Assertions are comments which can always be trusted and which never get out of
date. It baffles me that there's so much reluctance to use them (especially in
dynamic languages).

------
tinco
Don't tell you manager anything, just do it. If someone tells you to add
functionality to a 2000 line function, it takes extra time. If you want the
company to benefit a little bit more from the time you spend on grokking it
(by saving the next poor soul some time) by splitting it up.

Go to the part that you suspect you need to modify, identify a block of code
that together forms something you can give a name, i.e.
"initialize_doodad_struct", "validate_widget_params", pull it out put it in a
function. Now look at all identifiers that are referenced or declared in your
block of code, do a ack or ctrl+f through the 2000-N line function to 100%
verify that they're not referenced anywhere. If they aren't you can safely
encapsulate them in your new function (if you're working in a static language
you probably could just right-mouse-click-extract to do all this).

Then _immediately_ verify that the code still works. Run it, ideally in unit
tests but most certainly also in real world(-like) scenarios. Do this for
every small step. If your codebase takes 2 hours to compile, instead make a
commit. Make a commit for every single 3-10 line extraction you do. (do it
anyway, it'll look good and everyone will love you)
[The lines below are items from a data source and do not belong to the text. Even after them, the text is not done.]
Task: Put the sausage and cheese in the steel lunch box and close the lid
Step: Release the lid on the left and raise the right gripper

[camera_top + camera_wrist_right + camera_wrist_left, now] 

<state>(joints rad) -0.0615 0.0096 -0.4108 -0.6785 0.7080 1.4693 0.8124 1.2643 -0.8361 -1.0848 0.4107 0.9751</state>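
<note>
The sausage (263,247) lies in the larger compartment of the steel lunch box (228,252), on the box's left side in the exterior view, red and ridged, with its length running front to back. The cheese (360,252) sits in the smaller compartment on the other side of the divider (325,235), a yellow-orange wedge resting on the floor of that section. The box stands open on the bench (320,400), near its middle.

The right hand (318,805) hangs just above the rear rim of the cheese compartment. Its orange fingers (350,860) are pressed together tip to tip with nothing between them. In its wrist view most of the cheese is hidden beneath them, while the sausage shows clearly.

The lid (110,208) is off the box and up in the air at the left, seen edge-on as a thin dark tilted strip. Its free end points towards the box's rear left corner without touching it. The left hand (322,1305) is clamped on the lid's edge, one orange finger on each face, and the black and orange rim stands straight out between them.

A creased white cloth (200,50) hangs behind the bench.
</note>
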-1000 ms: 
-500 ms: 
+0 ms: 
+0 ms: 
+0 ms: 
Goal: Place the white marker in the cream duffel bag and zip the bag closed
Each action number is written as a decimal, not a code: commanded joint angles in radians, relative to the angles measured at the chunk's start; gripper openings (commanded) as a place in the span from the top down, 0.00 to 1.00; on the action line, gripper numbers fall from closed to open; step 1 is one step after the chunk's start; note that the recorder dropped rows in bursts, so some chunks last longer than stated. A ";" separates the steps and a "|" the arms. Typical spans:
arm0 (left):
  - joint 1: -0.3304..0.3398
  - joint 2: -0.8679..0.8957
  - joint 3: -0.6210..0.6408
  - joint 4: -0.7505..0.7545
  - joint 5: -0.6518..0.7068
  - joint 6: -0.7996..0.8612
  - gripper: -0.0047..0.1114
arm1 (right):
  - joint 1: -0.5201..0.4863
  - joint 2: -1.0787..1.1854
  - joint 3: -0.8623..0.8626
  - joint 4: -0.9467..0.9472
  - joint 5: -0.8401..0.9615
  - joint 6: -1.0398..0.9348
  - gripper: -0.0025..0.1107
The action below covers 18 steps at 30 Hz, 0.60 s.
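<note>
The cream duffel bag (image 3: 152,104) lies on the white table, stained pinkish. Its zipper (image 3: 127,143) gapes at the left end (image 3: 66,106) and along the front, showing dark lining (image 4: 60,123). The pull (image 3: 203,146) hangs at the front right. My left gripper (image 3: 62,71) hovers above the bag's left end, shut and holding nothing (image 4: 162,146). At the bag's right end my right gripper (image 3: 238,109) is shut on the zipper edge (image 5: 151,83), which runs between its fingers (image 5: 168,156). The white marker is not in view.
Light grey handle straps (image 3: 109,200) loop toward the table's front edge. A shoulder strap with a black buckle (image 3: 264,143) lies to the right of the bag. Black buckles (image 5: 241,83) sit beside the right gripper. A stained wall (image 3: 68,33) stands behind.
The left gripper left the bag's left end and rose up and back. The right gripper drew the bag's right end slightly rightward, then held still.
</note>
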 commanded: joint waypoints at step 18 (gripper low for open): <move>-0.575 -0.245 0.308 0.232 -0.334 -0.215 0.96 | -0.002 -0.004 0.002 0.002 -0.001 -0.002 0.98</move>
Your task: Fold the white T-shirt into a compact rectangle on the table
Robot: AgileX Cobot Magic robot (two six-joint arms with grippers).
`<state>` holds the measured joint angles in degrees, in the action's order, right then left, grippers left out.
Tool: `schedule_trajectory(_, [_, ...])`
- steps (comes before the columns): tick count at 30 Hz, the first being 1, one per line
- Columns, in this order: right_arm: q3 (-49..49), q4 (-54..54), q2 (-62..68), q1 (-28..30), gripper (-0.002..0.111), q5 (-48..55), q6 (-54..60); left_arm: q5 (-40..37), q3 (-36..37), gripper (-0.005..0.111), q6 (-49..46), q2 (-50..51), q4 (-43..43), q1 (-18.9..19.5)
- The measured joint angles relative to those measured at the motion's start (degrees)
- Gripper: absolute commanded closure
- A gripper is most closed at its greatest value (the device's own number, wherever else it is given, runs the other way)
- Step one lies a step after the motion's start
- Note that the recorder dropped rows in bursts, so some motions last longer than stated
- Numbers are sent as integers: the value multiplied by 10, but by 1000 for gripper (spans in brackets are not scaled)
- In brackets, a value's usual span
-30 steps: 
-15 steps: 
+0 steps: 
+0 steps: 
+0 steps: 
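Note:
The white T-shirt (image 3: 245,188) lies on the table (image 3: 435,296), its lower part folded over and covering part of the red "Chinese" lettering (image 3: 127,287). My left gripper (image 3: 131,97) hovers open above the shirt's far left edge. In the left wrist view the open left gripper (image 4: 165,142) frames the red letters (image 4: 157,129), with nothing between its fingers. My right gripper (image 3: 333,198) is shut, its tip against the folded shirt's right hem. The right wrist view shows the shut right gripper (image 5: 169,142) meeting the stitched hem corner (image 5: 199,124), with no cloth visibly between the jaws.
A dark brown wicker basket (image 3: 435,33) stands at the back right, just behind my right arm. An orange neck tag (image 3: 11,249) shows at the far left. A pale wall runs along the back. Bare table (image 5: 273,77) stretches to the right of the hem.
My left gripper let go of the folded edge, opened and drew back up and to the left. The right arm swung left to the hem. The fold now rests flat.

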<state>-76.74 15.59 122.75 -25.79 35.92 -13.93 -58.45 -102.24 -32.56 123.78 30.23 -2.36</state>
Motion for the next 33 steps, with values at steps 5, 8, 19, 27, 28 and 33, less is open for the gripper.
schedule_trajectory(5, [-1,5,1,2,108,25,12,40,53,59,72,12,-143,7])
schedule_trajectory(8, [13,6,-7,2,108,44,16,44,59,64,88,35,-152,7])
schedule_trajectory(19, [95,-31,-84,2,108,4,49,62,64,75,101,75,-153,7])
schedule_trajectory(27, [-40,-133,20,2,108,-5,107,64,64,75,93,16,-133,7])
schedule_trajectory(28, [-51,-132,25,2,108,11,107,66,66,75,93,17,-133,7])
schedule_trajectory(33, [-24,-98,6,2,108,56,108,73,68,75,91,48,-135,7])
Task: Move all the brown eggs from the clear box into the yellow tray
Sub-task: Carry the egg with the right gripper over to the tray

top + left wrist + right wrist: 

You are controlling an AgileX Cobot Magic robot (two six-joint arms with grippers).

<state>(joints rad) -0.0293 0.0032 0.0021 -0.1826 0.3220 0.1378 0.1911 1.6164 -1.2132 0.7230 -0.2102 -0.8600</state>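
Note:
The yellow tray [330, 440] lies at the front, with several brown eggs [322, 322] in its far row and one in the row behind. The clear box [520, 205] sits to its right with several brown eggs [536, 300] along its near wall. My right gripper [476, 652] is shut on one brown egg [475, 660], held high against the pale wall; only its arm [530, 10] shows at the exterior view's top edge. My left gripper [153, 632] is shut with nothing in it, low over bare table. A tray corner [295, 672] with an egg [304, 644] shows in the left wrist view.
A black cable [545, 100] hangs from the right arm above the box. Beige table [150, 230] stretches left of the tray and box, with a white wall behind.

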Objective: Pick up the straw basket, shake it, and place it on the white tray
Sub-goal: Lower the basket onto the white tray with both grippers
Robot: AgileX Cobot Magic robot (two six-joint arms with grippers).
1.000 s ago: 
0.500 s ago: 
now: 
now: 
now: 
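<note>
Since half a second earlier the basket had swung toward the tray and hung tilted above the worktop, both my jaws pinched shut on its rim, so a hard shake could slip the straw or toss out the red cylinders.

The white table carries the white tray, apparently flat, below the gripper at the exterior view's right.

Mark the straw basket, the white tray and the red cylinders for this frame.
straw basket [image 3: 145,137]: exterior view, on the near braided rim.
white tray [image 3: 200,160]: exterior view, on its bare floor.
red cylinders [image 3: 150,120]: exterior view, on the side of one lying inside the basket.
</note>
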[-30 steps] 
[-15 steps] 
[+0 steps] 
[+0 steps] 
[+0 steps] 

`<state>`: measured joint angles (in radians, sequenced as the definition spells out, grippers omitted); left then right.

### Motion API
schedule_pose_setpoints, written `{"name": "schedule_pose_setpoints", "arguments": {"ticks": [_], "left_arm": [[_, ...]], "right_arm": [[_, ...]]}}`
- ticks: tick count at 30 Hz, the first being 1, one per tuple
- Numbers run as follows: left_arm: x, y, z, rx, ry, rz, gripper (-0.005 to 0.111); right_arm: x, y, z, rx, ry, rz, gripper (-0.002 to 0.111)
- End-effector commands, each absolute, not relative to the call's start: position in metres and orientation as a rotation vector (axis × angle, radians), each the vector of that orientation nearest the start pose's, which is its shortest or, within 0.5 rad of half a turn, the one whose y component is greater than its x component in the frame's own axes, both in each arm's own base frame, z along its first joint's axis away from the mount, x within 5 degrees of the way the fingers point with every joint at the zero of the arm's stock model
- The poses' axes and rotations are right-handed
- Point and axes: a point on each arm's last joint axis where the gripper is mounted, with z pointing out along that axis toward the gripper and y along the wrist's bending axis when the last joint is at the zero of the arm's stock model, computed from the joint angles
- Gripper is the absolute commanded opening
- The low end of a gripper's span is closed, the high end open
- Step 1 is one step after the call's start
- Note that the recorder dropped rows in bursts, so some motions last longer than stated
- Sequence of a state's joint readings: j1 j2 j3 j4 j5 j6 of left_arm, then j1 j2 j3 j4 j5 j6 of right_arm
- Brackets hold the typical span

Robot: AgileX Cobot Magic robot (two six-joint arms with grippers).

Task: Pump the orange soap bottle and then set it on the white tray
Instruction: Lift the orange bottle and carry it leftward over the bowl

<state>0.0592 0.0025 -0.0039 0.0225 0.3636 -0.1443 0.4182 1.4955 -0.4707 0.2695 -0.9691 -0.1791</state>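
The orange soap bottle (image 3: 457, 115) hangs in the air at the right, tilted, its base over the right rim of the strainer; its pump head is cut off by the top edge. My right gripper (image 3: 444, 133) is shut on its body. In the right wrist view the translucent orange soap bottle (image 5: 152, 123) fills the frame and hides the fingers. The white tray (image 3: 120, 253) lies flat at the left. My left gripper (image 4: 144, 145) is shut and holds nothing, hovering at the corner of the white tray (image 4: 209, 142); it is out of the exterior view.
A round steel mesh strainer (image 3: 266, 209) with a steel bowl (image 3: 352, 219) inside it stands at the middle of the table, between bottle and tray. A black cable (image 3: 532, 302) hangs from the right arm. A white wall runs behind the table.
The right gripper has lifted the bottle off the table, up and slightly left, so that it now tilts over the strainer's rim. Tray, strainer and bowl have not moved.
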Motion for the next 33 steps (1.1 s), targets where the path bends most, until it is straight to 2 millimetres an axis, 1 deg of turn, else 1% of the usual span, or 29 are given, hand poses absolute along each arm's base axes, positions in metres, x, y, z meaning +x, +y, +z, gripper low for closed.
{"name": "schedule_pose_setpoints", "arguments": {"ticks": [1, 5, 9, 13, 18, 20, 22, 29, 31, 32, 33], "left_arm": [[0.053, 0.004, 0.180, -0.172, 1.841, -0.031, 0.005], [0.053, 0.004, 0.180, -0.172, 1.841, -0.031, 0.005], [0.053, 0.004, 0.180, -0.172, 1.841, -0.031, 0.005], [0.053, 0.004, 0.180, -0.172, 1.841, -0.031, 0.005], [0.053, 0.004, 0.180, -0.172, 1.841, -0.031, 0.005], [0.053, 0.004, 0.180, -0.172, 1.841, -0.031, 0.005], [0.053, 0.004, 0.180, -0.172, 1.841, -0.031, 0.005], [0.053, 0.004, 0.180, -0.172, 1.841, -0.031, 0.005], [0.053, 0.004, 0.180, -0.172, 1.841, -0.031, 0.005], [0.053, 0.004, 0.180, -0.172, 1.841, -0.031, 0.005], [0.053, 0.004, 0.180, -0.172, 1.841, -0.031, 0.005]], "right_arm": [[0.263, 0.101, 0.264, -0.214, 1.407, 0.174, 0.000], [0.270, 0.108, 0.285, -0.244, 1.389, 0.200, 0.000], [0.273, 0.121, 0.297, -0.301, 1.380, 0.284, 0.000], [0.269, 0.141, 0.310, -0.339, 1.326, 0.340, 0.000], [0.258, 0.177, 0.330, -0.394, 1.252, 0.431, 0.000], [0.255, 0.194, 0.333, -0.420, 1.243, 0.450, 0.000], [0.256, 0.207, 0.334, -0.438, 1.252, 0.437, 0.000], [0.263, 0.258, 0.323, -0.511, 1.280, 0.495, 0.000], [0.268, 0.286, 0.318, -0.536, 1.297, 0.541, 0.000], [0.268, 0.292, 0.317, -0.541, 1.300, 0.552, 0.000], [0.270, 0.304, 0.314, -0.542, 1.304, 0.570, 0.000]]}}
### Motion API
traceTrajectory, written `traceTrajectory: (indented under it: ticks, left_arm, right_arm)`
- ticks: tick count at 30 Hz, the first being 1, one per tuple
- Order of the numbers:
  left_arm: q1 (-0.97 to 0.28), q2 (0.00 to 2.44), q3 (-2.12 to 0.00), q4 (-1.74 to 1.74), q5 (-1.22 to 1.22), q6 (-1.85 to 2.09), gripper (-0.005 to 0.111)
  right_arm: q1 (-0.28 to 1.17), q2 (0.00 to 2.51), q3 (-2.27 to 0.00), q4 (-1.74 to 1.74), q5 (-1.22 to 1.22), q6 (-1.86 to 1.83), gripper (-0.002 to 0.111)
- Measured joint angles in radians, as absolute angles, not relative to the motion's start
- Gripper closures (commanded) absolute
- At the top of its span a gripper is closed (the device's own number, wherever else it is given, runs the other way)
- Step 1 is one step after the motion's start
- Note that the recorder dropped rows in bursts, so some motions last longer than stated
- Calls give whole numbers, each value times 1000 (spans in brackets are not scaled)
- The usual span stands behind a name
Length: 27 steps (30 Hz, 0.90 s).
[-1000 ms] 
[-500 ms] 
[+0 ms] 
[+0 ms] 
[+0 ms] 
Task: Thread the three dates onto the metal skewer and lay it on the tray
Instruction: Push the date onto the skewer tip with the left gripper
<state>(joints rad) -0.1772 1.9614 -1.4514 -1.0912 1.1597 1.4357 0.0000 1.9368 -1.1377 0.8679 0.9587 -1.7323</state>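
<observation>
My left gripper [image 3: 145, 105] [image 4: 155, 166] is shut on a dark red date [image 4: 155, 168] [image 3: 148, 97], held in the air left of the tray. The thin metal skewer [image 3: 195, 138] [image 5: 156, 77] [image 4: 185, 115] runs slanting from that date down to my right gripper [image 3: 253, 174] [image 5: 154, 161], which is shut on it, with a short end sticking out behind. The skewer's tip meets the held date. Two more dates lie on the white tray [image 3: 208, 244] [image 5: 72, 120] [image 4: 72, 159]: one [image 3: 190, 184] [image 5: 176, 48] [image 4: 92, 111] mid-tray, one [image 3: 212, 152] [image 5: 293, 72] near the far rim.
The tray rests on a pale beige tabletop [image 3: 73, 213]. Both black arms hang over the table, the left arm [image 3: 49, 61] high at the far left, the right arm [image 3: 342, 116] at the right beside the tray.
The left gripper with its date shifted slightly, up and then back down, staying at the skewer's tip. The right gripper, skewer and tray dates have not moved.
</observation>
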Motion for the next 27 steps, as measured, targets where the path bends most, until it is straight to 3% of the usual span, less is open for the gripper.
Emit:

And then repeat until either the part you wanted to modify is clear to you, or
there's nothing more to extract ;)

By the way, I'm a Ruby programmer mainly, and in Ruby any function over 10
lines is frowned upon. I know that in some programming language communities
(looking at you C and C++!) a 200 line function doesn't raise any eyebrows,
and they'll sometimes even scold you for extracting a function if it doesn't
'add' anything. I think this is because in C every function pollutes the
global namespace, so there's a little more cost associated with it.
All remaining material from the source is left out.